Susan Cole, a co-chair of the committee, said Josepher’s last-minute appearance before the board made the move to Washington Street seem like it was done in secret.
“It’s very hard for us to even listen to the good parts of your program,” she told Josepher. “Everybody is so uptight and tense, we feel you have done a terrible disservice. It’s all very surreptitious is how it feels to everybody.”
Josepher replied that he had been unfamiliar with the process and the need to notify the community board. “Ignorance maybe isn’t a good enough excuse,” he said. “But it wasn’t done to sneak something through.”
With Exponents’ move to 2 Washington, Josepher and his staff of 45 are bringing nearly a dozen programs to the building’s fourth floor, recently built out into a seemingly endless warren of classrooms, offices and rooms for group therapy.
On the day the Trib visited, the massive job of moving in was still underway, but clients were being seen, senior staff was meeting around a long conference table, and a certification class for aspiring drug counselors was taking place. While Exponents awaits its license to resume drug treatment services, other programs such as health and nutrition classes, self-esteem and vocational workshops, and job counseling can continue.
The bustle of activity around the offices seemed far removed from the controversy and harsh exchanges at the community board.
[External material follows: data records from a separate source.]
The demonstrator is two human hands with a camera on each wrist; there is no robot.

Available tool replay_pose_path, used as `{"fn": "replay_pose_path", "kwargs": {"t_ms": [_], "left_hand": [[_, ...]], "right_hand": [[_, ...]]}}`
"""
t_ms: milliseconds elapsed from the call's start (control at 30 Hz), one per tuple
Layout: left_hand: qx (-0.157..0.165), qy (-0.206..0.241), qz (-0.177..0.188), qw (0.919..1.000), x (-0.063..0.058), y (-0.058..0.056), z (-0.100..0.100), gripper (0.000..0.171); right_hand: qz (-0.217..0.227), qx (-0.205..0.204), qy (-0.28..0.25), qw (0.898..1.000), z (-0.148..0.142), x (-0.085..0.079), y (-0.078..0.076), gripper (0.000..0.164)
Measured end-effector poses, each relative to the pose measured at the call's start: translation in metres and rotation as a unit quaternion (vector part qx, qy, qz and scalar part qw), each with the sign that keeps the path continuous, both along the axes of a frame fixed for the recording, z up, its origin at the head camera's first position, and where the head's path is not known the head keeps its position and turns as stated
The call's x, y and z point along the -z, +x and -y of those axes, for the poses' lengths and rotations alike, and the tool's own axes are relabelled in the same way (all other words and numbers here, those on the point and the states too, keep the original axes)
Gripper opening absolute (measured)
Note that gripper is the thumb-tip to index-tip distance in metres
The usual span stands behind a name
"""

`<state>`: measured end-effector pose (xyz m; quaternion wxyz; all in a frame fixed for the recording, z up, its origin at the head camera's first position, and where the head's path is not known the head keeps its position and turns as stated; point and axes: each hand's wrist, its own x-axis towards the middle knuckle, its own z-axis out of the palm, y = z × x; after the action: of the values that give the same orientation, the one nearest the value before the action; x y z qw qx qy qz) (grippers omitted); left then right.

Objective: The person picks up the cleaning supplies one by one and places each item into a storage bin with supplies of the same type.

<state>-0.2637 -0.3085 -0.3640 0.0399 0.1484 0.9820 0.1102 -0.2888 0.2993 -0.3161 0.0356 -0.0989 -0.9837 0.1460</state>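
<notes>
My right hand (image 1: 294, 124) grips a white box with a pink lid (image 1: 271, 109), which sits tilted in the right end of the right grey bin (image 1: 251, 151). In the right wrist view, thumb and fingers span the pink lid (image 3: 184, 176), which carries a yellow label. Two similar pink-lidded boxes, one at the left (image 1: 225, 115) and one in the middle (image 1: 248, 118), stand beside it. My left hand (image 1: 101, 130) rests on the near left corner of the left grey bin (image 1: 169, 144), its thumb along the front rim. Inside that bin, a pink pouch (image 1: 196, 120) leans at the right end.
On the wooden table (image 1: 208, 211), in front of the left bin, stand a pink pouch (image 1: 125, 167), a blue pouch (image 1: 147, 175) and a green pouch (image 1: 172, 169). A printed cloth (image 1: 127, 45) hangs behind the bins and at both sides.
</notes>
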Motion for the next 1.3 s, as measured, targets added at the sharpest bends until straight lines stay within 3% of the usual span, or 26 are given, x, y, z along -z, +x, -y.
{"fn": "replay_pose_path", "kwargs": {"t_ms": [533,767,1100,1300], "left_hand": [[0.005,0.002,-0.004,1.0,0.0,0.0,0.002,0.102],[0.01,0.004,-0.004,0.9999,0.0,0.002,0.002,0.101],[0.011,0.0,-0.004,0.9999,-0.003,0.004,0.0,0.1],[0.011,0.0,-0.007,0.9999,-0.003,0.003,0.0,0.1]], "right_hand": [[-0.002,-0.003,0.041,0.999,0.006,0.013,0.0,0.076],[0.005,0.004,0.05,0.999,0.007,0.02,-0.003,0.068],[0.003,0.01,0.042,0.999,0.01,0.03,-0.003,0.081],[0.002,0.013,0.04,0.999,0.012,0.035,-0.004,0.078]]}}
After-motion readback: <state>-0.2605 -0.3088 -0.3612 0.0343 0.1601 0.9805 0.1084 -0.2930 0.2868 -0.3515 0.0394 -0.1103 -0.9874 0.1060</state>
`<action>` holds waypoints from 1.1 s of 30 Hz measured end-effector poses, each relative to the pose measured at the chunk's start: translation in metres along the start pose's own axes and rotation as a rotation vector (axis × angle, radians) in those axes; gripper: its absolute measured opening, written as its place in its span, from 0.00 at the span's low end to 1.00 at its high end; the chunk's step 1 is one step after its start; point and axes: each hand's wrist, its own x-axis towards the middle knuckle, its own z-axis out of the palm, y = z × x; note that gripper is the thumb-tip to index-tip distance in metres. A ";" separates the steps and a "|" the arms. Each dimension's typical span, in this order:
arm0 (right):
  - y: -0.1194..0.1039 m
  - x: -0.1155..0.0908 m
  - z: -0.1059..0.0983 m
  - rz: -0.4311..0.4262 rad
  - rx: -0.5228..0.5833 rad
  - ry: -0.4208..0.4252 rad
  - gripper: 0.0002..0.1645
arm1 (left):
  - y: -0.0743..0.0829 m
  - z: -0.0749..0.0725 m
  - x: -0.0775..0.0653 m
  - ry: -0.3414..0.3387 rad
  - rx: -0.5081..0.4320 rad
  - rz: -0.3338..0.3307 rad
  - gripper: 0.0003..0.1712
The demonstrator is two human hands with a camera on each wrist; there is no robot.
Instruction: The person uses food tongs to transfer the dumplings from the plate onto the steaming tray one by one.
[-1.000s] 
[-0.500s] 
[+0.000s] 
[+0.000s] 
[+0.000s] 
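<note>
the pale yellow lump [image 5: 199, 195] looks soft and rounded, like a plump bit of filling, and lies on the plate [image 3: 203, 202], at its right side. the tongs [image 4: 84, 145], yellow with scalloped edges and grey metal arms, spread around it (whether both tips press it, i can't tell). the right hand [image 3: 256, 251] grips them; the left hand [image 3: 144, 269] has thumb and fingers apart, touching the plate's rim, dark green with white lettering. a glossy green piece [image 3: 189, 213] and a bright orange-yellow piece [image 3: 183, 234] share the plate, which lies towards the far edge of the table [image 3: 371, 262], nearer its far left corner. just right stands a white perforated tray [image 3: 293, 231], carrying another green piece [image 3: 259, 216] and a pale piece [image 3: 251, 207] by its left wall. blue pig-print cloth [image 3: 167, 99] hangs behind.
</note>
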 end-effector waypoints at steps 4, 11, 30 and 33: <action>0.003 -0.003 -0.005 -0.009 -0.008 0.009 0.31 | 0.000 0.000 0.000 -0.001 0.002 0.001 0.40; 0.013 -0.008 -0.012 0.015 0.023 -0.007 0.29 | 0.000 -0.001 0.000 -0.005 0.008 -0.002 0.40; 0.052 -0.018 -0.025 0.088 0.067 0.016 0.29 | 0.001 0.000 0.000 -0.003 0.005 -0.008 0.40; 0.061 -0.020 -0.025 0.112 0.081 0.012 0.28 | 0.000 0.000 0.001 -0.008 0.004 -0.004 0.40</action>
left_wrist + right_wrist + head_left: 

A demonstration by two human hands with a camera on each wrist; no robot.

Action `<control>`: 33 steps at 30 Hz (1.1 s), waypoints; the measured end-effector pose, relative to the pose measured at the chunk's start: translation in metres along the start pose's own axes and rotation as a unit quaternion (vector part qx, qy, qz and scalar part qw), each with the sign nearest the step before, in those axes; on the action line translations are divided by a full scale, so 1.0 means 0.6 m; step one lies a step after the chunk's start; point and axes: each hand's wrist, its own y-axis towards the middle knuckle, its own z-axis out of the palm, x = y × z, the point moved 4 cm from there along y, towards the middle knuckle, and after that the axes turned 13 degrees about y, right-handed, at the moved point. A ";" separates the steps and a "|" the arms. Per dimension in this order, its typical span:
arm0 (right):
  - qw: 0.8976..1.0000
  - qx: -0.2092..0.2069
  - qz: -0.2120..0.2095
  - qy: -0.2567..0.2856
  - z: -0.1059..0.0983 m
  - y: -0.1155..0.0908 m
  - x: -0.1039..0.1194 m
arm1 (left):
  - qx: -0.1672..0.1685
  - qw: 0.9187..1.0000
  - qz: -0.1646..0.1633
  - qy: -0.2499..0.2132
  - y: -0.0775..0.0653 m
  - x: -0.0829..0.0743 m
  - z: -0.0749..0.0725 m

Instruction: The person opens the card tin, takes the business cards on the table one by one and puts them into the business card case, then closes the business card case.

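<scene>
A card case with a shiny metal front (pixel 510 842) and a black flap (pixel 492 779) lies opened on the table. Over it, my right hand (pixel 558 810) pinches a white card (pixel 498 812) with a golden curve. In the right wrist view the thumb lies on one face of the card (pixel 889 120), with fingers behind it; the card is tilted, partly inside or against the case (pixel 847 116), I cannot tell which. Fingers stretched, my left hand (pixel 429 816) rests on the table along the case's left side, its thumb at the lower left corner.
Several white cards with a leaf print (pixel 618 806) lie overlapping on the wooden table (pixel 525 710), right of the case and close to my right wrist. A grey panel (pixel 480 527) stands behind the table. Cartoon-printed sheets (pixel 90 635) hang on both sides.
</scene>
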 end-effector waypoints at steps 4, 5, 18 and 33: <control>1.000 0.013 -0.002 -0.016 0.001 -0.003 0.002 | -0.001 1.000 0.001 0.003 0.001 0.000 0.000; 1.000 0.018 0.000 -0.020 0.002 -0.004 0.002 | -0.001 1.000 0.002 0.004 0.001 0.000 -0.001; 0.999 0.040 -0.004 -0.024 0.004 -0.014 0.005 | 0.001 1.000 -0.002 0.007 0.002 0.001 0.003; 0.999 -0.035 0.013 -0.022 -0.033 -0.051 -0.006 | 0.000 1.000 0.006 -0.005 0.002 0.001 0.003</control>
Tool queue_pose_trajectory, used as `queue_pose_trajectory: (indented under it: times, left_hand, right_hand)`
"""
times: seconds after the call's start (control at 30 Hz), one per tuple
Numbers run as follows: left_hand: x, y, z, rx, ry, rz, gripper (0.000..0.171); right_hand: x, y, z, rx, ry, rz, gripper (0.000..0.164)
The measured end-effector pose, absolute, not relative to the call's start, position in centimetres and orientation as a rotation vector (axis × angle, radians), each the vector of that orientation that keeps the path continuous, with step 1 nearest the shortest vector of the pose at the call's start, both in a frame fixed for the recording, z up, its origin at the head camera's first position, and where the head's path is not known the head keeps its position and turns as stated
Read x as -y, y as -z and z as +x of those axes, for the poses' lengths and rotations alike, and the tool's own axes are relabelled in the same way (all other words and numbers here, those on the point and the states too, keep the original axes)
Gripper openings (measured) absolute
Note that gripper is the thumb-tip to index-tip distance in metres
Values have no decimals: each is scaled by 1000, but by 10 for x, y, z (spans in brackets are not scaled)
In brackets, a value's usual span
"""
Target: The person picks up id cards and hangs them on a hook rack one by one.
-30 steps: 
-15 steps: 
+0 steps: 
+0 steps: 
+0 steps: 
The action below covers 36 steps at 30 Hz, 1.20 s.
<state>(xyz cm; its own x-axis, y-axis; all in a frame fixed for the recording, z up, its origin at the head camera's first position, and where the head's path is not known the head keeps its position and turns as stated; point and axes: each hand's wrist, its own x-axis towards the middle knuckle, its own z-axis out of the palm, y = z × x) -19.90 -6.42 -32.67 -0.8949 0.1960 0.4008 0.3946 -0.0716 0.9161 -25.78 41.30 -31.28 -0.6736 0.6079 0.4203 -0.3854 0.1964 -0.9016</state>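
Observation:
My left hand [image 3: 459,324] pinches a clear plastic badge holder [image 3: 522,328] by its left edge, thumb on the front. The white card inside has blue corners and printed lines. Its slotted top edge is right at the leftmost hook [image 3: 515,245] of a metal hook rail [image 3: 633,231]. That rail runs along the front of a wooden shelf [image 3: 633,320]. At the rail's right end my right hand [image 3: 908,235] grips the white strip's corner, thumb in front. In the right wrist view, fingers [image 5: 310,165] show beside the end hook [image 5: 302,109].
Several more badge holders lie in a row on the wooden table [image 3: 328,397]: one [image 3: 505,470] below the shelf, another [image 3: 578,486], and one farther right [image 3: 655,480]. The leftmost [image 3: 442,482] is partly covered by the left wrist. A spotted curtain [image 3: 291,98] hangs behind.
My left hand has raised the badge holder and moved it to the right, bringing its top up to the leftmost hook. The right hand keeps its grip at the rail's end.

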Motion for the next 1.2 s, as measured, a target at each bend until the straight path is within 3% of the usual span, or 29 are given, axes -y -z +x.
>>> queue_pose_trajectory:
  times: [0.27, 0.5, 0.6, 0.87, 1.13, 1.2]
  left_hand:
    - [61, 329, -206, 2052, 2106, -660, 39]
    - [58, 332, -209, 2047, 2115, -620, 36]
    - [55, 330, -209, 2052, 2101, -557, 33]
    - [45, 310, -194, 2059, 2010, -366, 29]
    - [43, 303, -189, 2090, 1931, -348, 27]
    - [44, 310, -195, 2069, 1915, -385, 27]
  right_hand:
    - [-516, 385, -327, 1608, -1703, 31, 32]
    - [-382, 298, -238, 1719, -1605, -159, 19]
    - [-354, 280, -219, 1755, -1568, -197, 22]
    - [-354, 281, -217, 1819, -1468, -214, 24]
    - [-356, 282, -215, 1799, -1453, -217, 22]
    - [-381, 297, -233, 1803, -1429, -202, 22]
Still, Josepher said, he was stunned and saddened by the reception he received there.
“We are very well-respected and the client satisfaction is incredibly high,” he said. “We’re proud of that and we hoped the community would be proud of it, too.”
Howard Josepher and a Pioneer Program's New Start
The roots of Exponents, now a $4-million-a-year, multi-service agency, goes back to the dark days of Howard Josepher’s own seven-year addiction to heroin. Graduating from college in 1961, he was an early experimenter with LSD and other drugs before turning to needles.
Multiple arrests and countless failed detox attempts marked his struggles in those years. Josepher, now 75, recalls reaching his lowest point while serving three months in The Tombs, the city’s former jail on Centre Street. Desperate for admission to a hospital treatment program, he was turned down.
“I didn’t have the opportunity to turn my life around,” he recalled. “I was just laying there in prison day after day, day after day.”
Therapeutic communities, where small groups of patients work together on their addictions, were getting started in the mid-1960s and Josepher joined fledgling Phoenix House with a few other addicts. In 1968 he became a member of its first graduating class.
By 1971, Josepher had worked his way up at Phoenix House, as a facility director and later a regional director. Eventually he returned to school for a social work degree and became a consultant to drug treatment programs.
The turning point came in 1988, when he was offered a three-year federal grant to work with HIV-infected addicts in a program called Arrive, the first such program in the country. Until then, federal attention and money had been directed solely towards the AIDS scourge in the gay community.
The program began with a few patients in a tiny church basement on the Lower East Side. When the grant money ran out, Josepher continued the program, unpaid, in a building at 11 Beach St.
“We believed in what we were doing and we saw that the government was going to start investing in HIV prevention,” Josepher said.
He was right, and within two years his program was being funded. In 1994 it had outgrown its Tribeca digs and moved to Chelsea, where it remained until the recent end of its lease and the need to find affordable space—a search that ended at 2 Washington St.
“We looked in Chelsea, Clinton, East Harlem, West Harlem, the Lower East Side,” he said. “We just couldn’t find anything.”
Now, as Josepher walked the long, freshly painted corridors of Exponents, past dozens of unpacked boxes and a busy mix of staff, clients and construction workers, he took a moment's pause to consider the that still lay ahead.
“We'll just take it one step at a time,” he said. “One day at a time.”